Le 18 août, à bord de la Station spatiale internationale, Sophie Adenot a franchi le sas. Quelques secondes plus tard, elle flottait dans le vide sidéral à plus de 400 kilomètres au-dessus de la Terre — première Française de l’histoire à réaliser une sortie extravéhiculaire. Ce n’était pas une simulation, pas un entraînement dans la piscine de Cologne : c’était l’espace réel, avec ses températures oscillant entre -160 °C et +120 °C selon l’exposition au soleil.
Depuis la sélection d’Adenot par l’Agence spatiale européenne en novembre 2022, les attentes autour de cette mission n’avaient cessé de monter. La question qui se posait depuis des mois dans les salles de contrôle de l’ESA comme dans les cours d’école : à quel moment exactement franchirait-elle ce seuil symbolique, et qu’allait-elle accomplir une fois dehors ?

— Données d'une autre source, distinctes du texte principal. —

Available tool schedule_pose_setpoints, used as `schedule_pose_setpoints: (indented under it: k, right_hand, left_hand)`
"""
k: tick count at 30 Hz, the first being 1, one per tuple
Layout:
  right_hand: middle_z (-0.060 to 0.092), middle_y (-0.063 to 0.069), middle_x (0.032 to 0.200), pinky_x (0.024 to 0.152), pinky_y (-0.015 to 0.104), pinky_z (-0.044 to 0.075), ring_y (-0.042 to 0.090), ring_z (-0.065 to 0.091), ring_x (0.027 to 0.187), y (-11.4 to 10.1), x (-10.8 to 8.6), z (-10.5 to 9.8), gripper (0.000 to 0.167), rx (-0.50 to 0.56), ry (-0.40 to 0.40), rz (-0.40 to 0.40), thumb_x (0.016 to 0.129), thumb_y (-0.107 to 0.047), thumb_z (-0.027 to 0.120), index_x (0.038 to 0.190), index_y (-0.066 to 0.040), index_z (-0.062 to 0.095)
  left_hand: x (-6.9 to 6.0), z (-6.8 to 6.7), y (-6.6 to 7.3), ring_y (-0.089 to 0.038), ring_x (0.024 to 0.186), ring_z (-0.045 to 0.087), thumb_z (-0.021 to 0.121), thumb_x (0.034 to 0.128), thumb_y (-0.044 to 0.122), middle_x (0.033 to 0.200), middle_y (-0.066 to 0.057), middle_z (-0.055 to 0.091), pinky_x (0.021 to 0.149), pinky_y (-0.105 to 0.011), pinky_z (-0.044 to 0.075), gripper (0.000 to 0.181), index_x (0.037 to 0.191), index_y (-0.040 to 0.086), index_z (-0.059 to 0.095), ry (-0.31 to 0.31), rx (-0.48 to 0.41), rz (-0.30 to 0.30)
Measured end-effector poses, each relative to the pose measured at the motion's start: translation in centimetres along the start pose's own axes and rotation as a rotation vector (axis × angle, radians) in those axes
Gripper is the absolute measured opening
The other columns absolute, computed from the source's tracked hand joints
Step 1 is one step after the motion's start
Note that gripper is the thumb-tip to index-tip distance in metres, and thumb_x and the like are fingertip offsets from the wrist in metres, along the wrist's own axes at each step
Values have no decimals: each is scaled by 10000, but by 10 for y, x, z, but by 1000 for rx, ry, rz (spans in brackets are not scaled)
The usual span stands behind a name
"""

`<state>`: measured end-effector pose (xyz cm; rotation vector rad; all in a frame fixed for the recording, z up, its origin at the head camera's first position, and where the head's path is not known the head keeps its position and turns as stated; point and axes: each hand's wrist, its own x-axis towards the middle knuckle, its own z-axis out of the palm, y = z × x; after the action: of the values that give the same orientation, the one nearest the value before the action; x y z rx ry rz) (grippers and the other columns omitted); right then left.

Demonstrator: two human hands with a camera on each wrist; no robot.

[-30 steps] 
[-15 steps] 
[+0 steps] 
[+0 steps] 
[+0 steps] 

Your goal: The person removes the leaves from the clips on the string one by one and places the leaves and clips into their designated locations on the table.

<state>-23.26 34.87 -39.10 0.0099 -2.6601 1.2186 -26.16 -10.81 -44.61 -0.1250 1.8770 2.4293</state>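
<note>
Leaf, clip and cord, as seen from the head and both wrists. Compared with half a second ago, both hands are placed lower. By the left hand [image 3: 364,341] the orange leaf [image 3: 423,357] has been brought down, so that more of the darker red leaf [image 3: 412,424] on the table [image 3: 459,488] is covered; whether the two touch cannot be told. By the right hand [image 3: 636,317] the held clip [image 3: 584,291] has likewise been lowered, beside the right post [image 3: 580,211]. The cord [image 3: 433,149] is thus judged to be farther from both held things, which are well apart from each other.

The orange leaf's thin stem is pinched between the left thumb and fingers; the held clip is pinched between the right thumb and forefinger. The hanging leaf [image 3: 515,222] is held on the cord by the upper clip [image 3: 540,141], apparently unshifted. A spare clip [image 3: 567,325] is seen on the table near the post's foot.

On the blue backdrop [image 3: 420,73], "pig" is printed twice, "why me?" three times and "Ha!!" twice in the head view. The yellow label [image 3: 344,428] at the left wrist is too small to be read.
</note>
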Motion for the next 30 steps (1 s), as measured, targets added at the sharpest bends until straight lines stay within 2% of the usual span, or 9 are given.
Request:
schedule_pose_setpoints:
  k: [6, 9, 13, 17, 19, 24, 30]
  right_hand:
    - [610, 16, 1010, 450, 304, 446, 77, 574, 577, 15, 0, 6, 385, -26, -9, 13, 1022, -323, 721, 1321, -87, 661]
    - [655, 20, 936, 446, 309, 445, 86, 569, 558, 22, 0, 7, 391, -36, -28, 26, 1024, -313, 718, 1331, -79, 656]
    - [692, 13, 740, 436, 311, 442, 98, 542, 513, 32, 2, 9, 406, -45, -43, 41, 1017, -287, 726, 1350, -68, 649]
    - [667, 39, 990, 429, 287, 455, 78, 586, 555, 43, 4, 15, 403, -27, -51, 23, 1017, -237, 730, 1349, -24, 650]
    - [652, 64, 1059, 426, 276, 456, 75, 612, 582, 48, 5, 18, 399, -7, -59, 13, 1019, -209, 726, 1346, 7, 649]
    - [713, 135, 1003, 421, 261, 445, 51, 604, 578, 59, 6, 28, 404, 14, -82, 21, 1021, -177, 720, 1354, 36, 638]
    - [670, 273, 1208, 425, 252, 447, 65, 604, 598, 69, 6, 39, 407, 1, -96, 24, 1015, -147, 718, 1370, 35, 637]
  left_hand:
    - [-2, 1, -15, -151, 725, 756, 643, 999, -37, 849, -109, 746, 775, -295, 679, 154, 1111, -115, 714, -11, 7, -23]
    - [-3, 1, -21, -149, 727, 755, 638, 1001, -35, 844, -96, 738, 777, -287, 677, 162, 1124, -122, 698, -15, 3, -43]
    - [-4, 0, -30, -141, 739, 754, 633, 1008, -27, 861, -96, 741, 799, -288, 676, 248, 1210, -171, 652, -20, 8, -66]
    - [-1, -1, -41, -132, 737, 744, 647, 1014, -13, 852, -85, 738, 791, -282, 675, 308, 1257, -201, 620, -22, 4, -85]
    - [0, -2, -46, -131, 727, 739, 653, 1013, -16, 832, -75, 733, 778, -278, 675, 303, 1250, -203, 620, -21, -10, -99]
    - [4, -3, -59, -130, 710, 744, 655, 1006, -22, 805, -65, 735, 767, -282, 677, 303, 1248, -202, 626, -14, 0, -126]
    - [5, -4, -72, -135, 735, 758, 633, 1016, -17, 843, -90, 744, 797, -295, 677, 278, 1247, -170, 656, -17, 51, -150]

Le 18 août, une date qui entre dans les livres d’histoire de l’astronautique française
La France comptait déjà plusieurs astronautes masculins ayant effectué des sorties extravéhiculaires — Jean-Loup Chrétien le premier, en 1988. Il aura donc fallu près de 38 ans pour qu’une femme française franchisse à son tour ce cap. Sophie Adenot, pilote d’essai de formation et lieutenant-colonel de l’armée de l’Air et de l’Espace, n’est pas arrivée là par hasard : elle totalise des milliers d’heures de vol et une préparation de plusieurs années au Centre européen des astronautes de Cologne.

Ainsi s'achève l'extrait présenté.